- _What needs to be done_:
Using the listing below, please print exactly the lines from the one with "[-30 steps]" through the one with "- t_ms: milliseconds". Leave out every picture.

☆ ☆ ☆ ☆

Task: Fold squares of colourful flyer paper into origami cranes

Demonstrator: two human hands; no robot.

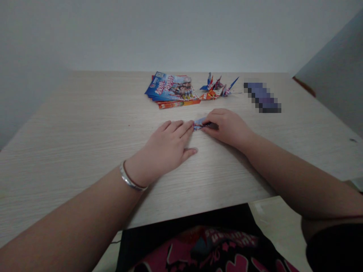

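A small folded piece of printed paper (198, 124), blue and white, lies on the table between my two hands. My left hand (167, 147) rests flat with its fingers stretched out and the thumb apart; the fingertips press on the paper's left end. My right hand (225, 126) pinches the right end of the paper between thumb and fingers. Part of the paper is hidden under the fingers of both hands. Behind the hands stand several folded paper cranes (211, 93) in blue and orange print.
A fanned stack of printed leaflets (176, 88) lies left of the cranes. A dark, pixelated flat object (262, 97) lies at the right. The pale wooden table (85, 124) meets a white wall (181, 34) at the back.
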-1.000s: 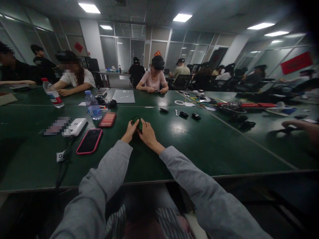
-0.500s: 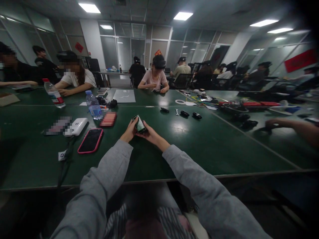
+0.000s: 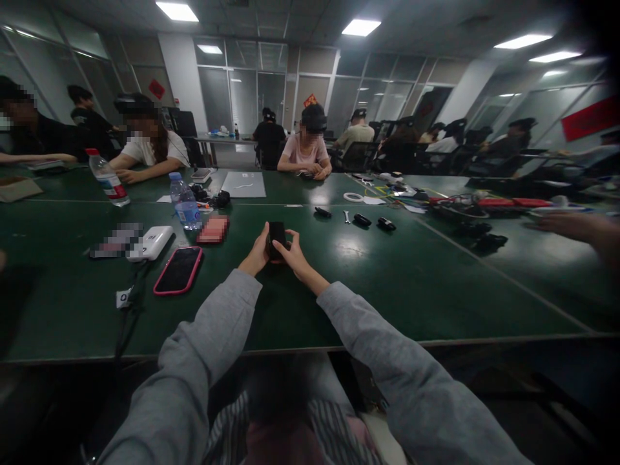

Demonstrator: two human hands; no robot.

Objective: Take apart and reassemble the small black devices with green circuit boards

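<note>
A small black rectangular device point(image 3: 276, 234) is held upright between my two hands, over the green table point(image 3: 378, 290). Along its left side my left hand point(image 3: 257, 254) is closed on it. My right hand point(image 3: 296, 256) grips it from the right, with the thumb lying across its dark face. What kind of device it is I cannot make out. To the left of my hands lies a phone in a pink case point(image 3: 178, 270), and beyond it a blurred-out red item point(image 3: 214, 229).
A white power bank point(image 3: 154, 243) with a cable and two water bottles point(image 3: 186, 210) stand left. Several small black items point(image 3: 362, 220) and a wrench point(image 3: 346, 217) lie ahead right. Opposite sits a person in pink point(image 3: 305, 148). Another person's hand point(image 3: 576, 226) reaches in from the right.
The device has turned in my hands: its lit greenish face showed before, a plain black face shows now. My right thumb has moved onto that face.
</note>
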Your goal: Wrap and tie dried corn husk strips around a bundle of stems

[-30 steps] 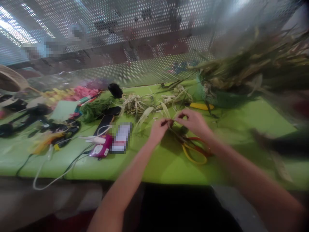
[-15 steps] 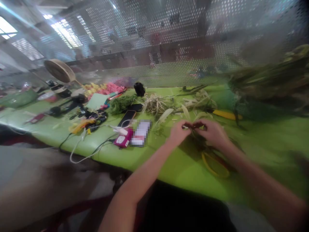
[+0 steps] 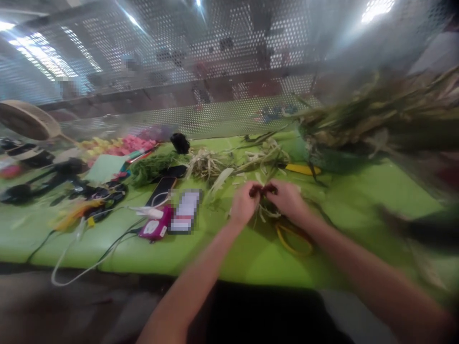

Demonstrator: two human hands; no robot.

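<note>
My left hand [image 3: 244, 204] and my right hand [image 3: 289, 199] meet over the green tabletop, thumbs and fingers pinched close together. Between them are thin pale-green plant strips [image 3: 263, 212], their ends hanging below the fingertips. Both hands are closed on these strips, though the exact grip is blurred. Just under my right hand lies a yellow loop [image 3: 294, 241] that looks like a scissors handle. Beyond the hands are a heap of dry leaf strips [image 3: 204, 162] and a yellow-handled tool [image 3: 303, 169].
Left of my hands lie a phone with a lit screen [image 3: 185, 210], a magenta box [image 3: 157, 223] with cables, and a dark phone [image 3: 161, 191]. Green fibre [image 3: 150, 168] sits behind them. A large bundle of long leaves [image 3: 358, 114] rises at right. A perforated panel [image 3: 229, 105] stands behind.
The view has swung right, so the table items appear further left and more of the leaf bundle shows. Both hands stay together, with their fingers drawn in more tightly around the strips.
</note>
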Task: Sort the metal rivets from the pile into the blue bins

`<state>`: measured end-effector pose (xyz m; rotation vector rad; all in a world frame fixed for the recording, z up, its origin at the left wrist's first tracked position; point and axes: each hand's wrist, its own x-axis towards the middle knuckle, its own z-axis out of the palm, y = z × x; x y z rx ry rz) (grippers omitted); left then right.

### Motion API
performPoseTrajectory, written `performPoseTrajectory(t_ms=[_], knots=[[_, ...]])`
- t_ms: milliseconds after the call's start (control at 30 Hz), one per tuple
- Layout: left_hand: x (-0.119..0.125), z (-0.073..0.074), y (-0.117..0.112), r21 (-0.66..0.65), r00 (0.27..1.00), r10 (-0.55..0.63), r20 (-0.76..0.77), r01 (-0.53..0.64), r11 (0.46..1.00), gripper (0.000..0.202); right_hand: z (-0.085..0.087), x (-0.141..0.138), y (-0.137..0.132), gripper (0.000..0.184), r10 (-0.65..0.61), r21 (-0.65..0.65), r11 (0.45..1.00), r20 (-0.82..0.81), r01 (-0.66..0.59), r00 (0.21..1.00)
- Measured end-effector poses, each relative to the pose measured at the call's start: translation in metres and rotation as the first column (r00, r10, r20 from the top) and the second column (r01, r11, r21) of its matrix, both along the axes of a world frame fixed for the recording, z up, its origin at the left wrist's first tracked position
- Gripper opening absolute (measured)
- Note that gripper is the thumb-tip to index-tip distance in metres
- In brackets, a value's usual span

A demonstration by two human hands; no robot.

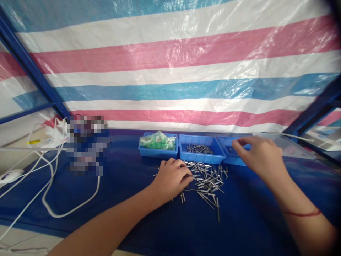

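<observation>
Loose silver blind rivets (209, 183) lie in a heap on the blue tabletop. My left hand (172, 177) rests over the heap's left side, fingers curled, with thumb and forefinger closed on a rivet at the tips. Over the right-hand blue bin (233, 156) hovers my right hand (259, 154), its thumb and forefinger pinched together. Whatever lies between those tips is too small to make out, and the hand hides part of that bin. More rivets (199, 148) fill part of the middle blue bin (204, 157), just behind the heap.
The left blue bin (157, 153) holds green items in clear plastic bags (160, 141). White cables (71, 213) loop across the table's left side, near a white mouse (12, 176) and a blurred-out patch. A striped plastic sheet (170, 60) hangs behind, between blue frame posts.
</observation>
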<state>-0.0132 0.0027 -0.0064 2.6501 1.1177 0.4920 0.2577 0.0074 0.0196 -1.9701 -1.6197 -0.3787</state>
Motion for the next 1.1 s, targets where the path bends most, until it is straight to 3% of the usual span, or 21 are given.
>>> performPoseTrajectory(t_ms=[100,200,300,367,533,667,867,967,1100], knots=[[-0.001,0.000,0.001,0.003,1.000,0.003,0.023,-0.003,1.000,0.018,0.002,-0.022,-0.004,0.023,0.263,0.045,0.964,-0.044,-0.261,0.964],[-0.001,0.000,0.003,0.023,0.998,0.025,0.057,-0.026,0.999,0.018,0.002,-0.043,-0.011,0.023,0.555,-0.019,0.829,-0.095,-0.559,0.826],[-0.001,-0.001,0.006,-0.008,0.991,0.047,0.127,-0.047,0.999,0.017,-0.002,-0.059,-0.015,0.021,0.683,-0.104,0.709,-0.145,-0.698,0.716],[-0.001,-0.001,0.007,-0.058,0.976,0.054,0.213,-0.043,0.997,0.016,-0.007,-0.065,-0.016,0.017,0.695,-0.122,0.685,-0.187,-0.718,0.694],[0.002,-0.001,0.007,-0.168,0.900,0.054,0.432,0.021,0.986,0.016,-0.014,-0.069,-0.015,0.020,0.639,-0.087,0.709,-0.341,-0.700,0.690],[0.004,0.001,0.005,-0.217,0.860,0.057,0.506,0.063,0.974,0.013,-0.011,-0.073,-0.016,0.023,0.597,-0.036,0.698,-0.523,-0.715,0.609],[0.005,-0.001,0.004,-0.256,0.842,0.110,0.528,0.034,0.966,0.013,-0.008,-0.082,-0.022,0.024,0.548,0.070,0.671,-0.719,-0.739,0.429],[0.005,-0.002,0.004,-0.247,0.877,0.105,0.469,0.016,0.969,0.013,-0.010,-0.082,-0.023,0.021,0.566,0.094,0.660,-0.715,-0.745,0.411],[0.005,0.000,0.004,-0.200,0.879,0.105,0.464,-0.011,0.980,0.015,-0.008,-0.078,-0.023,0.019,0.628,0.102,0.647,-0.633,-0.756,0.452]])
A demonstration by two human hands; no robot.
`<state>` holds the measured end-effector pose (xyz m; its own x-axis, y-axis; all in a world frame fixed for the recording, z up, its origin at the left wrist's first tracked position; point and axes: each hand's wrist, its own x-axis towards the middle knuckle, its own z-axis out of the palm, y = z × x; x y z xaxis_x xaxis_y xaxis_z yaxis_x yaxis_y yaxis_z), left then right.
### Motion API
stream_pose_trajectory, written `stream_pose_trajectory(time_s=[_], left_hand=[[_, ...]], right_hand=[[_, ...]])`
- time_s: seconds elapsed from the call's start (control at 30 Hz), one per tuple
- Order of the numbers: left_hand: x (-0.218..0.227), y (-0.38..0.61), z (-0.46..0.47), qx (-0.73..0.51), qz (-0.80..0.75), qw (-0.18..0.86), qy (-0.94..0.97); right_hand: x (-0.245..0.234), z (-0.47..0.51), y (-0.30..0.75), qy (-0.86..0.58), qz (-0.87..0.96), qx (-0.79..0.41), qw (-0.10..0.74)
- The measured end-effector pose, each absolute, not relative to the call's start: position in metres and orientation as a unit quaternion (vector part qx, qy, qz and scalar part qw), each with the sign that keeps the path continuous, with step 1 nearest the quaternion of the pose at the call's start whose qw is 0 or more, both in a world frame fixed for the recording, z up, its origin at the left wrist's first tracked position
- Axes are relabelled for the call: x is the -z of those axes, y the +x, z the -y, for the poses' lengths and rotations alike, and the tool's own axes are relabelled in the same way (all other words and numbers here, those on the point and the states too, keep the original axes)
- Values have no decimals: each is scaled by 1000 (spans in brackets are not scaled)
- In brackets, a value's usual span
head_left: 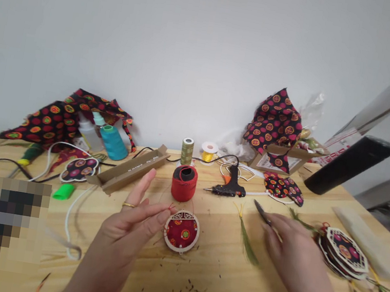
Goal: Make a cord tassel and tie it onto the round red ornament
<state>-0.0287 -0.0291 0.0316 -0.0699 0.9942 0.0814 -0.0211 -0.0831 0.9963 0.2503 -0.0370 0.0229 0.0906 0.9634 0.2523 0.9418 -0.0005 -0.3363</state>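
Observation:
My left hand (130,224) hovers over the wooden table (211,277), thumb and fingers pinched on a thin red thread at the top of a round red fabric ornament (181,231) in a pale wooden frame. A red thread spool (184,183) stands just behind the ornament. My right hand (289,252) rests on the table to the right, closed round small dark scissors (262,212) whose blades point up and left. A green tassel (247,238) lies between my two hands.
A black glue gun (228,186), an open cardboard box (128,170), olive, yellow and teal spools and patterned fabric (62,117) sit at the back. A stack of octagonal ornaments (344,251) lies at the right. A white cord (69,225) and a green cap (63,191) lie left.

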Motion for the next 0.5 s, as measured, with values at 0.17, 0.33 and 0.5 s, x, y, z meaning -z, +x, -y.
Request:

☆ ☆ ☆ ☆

- _Task answer_:
[-30 steps] 
[-15 steps] 
[+0 steps] 

Demonstrator: two human hands; no robot.

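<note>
My left hand [image 3: 244, 204] and my right hand [image 3: 289, 199] meet over the green tabletop, thumbs and fingers pinched close together. Between them are thin pale-green plant strips [image 3: 263, 212], their ends hanging below the fingertips. Both hands are closed on these strips, though the exact grip is blurred. Just under my right hand lies a yellow loop [image 3: 294, 241] that looks like a scissors handle. Beyond the hands are a heap of dry leaf strips [image 3: 204, 162] and a yellow-handled tool [image 3: 303, 169].
Left of my hands lie a phone with a lit screen [image 3: 185, 210], a magenta box [image 3: 157, 223] with cables, and a dark phone [image 3: 161, 191]. Green fibre [image 3: 150, 168] sits behind them. A large bundle of long leaves [image 3: 358, 114] rises at right. A perforated panel [image 3: 229, 105] stands behind.
The view has swung right, so the table items appear further left and more of the leaf bundle shows. Both hands stay together, with their fingers drawn in more tightly around the strips.
</note>
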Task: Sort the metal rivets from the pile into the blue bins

`<state>`: measured end-effector pose (xyz m; rotation vector rad; all in a world frame fixed for the recording, z up, its origin at the left wrist's first tracked position; point and axes: each hand's wrist, its own x-axis towards the middle knuckle, its own z-axis out of the palm, y = z × x; x y z rx ry rz) (grippers omitted); left then right.

### Motion API
performPoseTrajectory, written `performPoseTrajectory(t_ms=[_], knots=[[_, ...]])`
- t_ms: milliseconds after the call's start (control at 30 Hz), one per tuple

This completes the requested output.